Richard Hamilton, a resident of “one of the barrier islands,” as he put it (there are more than one), has followed and analyzed the county’s work on the beach management plan all year, frequently addressing the commission–always with constructive criticism rather than antagonism. While he, too, is concerned with the fairness of the current approach in its details, he is supportive of the principle of levying a special tax on those who would benefit most from beach protection. But he cautioned: “This resolution, as I read, the wording, does not say that it might change,” he said, while both the administration and the commission are interpreting the resolution, or the tool it puts in place, as a work in progress. “Are you happy that this wording still gives you the flexibility to change your mind as we go on through the year,” Hamilton asked.

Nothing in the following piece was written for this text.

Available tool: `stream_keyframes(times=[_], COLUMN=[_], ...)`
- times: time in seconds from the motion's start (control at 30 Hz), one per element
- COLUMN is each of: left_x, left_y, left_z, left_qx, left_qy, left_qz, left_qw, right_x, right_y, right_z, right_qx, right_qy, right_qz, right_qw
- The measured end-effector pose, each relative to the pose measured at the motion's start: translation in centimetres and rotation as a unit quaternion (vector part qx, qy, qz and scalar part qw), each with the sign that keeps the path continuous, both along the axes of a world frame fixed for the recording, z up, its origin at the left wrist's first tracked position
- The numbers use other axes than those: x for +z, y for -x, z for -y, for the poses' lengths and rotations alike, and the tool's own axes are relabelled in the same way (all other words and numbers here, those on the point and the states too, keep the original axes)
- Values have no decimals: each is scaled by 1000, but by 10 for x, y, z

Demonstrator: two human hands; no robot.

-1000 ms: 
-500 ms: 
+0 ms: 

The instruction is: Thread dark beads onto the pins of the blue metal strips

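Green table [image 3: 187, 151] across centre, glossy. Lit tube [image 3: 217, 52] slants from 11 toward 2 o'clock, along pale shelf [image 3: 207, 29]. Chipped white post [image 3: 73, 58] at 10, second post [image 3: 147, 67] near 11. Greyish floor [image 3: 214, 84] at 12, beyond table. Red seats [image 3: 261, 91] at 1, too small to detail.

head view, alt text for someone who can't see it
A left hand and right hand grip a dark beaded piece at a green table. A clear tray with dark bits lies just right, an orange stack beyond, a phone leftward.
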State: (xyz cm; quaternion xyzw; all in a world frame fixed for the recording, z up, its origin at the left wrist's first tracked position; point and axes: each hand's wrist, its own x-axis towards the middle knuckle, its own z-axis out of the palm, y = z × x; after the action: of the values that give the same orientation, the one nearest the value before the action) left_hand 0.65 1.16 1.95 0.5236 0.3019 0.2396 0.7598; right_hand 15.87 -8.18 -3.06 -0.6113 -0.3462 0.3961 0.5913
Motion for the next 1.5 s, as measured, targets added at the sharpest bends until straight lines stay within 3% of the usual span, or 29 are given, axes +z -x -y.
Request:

Cheryl Wisenbaker, a one-year resident in the Hammock (along with several extended family members), is opposed to the special tax on principle: the barrier island is a playground for people who are not Hammock residents, and “there are multiple revenue options other than double taxing residents who already pay high real estate prices, high tax values and exorbitant insurance rates and expensive maintenance,” Wisenbaker said. “These are realities that we face to live there, and it’s a choice, and we gladly do it. But this is a principle issue. We do not mind paying our fair share of a general tax increase distributed amongst all users. These can be general tax, bridge toll increases, boat launch fees, park access fees, park passes. There are ways to create revenue without targeting just the residents. It just feels really unfair.”

Petito, the county administrator, said discussions with the public, workshops and meetings with the cities will follow.

“Today’s discussion about the approval or consideration of the intent. This is just a tool. We have plenty of time to continue to talk about this, looking at doing a joint, you know, workshop with the municipality, sometimes beginning of the year. No doubt there will be more community outreach from now until probably July of next year to continue to work through this following the budget process. But there isn’t really a final determination or decision to be made today.”